Exercise aim: Would you please copy every line of the material that follows, exactly as it reads?

Data block:
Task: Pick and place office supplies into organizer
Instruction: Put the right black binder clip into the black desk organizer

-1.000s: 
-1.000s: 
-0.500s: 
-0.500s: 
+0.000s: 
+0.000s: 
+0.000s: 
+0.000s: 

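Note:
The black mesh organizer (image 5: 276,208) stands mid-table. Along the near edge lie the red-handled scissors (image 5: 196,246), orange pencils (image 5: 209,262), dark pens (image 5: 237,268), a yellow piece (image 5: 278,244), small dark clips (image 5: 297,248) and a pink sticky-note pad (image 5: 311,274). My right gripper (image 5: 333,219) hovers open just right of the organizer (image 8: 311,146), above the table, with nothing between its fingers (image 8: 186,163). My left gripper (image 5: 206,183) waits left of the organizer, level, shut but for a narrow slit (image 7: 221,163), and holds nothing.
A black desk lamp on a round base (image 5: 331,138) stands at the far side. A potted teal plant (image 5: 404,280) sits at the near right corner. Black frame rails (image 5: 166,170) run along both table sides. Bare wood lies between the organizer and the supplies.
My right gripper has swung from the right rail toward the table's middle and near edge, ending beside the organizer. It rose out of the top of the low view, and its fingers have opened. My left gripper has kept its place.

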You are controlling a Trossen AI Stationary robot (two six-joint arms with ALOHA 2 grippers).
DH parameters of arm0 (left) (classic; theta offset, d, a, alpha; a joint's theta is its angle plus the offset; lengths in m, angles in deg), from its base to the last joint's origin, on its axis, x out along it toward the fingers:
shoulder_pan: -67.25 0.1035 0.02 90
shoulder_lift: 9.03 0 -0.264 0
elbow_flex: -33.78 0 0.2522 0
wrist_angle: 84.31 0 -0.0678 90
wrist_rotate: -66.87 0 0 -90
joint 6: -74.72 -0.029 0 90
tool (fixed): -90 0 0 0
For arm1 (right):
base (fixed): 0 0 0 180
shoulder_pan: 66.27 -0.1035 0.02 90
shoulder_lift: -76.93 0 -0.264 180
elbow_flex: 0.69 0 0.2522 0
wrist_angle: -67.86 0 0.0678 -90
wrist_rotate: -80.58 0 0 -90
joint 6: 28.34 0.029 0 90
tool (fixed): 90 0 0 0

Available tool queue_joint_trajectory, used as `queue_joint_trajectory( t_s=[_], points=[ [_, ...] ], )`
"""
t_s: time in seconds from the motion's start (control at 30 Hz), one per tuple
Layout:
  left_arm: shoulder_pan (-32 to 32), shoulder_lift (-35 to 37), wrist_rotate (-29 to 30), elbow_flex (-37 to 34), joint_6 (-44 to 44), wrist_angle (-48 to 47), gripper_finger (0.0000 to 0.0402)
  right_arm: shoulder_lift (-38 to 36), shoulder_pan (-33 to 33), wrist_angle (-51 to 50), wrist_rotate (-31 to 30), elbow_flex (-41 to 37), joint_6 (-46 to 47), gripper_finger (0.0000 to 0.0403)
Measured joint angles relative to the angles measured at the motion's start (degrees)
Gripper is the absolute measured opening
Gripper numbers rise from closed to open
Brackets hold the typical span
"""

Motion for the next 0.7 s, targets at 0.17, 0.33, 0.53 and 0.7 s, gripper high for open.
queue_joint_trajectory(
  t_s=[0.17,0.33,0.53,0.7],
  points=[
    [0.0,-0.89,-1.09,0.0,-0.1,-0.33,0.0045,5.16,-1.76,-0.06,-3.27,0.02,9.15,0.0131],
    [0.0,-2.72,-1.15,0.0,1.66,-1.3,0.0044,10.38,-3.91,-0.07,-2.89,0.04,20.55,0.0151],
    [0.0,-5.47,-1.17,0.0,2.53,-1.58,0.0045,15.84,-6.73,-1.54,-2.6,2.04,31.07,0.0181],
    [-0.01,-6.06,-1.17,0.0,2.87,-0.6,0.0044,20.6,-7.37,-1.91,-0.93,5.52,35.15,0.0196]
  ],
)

Result of this task:
Task: Pick and place office supplies into organizer
Instruction: Put the right black binder clip into the black desk organizer

-1.000s: 
-1.000s: 
-0.500s: 
-0.500s: 
+0.000s: 
+0.000s: 
+0.000s: 
+0.000s: 

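Note:
The black mesh organizer (image 5: 276,208) stands mid-table. Along the near edge lie the red-handled scissors (image 5: 196,246), orange pencils (image 5: 209,262), dark pens (image 5: 237,268), a yellow piece (image 5: 278,244), small dark clips (image 5: 297,248) and a pink sticky-note pad (image 5: 311,274). My right gripper (image 5: 333,219) hovers open just right of the organizer (image 8: 311,146), above the table, with nothing between its fingers (image 8: 186,163). My left gripper (image 5: 206,183) waits left of the organizer, level, shut but for a narrow slit (image 7: 221,163), and holds nothing.
A black desk lamp on a round base (image 5: 331,138) stands at the far side. A potted teal plant (image 5: 404,280) sits at the near right corner. Black frame rails (image 5: 166,170) run along both table sides. Bare wood lies between the organizer and the supplies.
My right gripper has swung from the right rail toward the table's middle and near edge, ending beside the organizer. It rose out of the top of the low view, and its fingers have opened. My left gripper has kept its place.
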
You are controlling a Trossen AI Stationary robot (two six-joint arms with ALOHA 2 grippers).
DH parameters of arm0 (left) (classic; theta offset, d, a, alpha; a joint's theta is its angle plus the offset; lengths in m, angles in deg), from its base to the last joint's origin, on its axis, x out along it toward the fingers:
shoulder_pan: -67.25 0.1035 0.02 90
shoulder_lift: 9.03 0 -0.264 0
elbow_flex: -33.78 0 0.2522 0
wrist_angle: 84.31 0 -0.0678 90
wrist_rotate: -66.87 0 0 -90
joint 6: -74.72 -0.029 0 90
tool (fixed): -90 0 0 0
For arm1 (right):
base (fixed): 0 0 0 180
shoulder_pan: 66.27 -0.1035 0.02 90
shoulder_lift: -76.93 0 -0.264 180
elbow_flex: 0.69 0 0.2522 0
wrist_angle: -67.86 0 0.0678 -90
wrist_rotate: -80.58 0 0 -90
joint 6: 28.34 0.029 0 90
tool (fixed): 90 0 0 0

Available tool queue_joint_trajectory, used as `queue_joint_trajectory( t_s=[_], points=[ [_, ...] ], )`
"""
t_s: time in seconds from the motion's start (control at 30 Hz), one per tuple
Layout:
  left_arm: shoulder_pan (-32 to 32), shoulder_lift (-35 to 37), wrist_rotate (-29 to 30), elbow_flex (-37 to 34), joint_6 (-44 to 44), wrist_angle (-48 to 47), gripper_finger (0.0000 to 0.0402)
  right_arm: shoulder_lift (-38 to 36), shoulder_pan (-33 to 33), wrist_angle (-51 to 50), wrist_rotate (-31 to 30), elbow_flex (-41 to 37), joint_6 (-46 to 47), gripper_finger (0.0000 to 0.0403)
Measured joint angles relative to the angles measured at the motion's start (degrees)
Gripper is the absolute measured opening
Gripper numbers rise from closed to open
Brackets hold the typical span
"""

Motion for the next 0.7 s, targets at 0.17, 0.33, 0.53 and 0.7 s, gripper high for open.
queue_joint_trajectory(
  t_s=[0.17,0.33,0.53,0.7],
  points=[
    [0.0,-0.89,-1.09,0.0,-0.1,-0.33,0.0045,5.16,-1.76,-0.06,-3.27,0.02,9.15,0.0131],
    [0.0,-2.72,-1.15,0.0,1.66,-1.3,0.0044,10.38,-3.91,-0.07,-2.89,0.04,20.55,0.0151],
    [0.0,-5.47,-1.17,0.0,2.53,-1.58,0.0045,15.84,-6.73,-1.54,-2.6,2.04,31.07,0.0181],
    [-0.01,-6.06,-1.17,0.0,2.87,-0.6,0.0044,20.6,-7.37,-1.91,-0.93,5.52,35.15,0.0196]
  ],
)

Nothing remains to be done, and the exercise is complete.